Required work
Repeat the whole listing exactly.

Source material

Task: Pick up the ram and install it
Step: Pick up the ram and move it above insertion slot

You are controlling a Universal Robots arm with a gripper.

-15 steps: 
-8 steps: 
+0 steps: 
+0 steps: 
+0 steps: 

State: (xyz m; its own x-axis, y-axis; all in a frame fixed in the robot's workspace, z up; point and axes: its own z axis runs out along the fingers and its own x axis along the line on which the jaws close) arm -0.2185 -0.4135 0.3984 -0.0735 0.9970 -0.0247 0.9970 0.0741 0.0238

Response to this task
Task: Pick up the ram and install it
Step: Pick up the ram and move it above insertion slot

You are controlling a Universal Robots arm with a gripper.

-15 steps: 
-8 steps: 
+0 steps: 
+0 steps: 
+0 steps: 

State: (xyz m; its own x-axis, y-axis; all in a frame fixed in the robot's workspace, z up; point and axes: its own z axis runs out along the fingers and its own x axis along the line on which the jaws close) arm -0.2185 -0.4135 0.3984 -0.0735 0.9970 -0.0247 0.9970 0.0741 0.0238

What came before is the complete response.